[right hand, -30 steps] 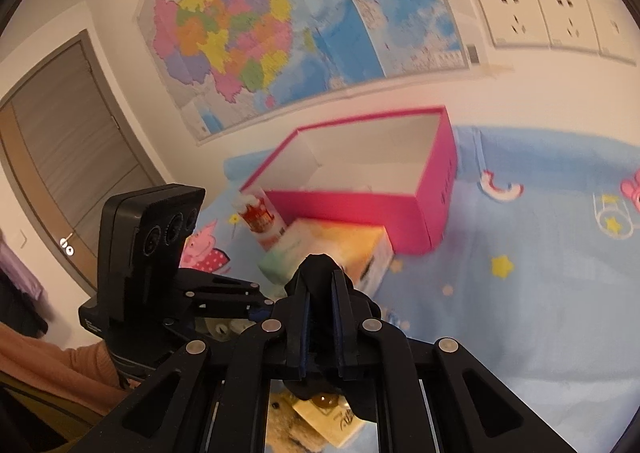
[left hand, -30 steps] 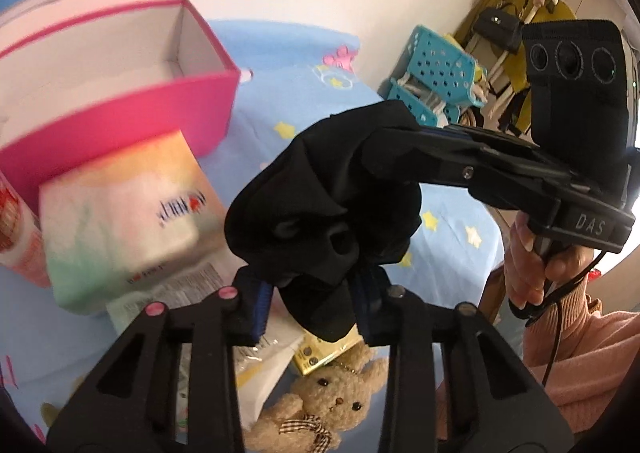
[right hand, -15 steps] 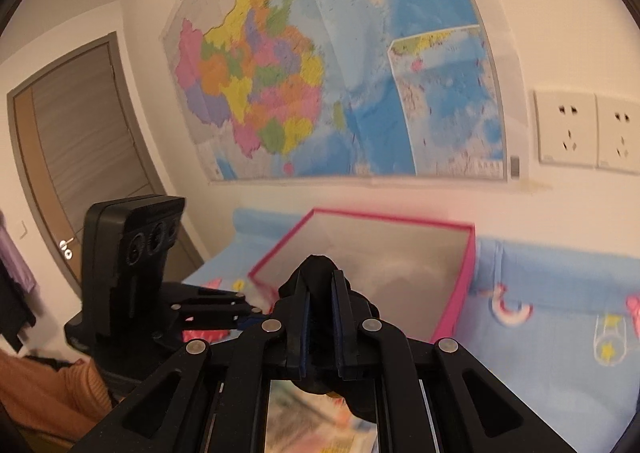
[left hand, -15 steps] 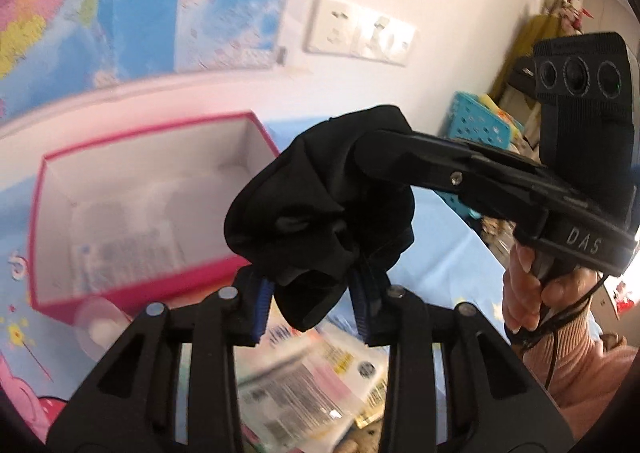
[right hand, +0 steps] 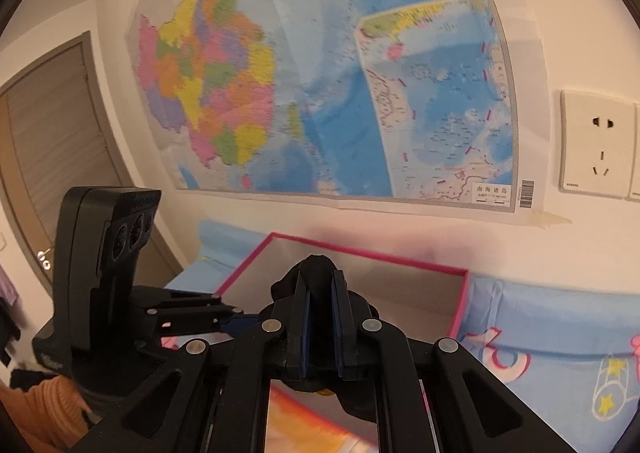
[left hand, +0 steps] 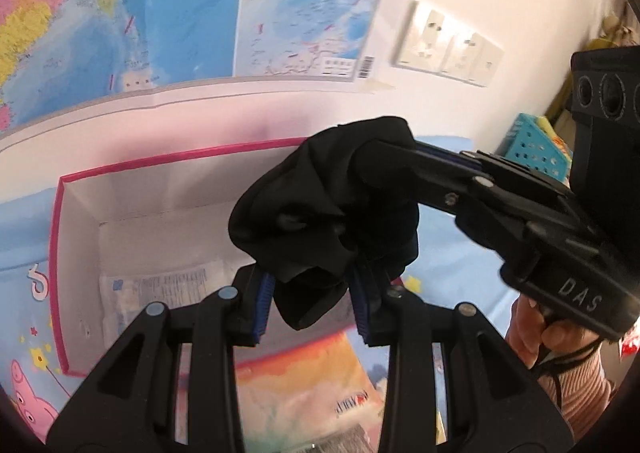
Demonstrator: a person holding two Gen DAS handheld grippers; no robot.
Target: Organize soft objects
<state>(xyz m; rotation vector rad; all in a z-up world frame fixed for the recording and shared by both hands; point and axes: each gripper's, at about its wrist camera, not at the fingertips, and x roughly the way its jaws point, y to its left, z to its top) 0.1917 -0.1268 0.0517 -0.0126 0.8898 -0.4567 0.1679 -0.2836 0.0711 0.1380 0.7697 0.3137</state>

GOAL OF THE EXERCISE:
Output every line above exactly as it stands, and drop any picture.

ANSWER BELOW:
[right hand, -30 steps] 
[left hand, -30 steps] 
[right hand, -15 steps] 
[left hand, -15 steps] 
[right hand, +0 steps] 
[left hand, +0 steps] 
Demonstrator: a person holding two Gen DAS handheld grippers; no robot.
Target: Organize soft objects
<state>(xyz m; rotation vector rad; all in a z-up world frame fixed for the recording and shared by both hands; point and axes: each gripper's, at about its wrist camera, not at the fingertips, and x roughly the way its jaws point, y to its left, z to its top) 0.1917 -0.1268 0.0517 -0.0126 0.8898 -0.4567 0.1679 -0.2836 0.0711 0.1380 0.7697 0.3137</state>

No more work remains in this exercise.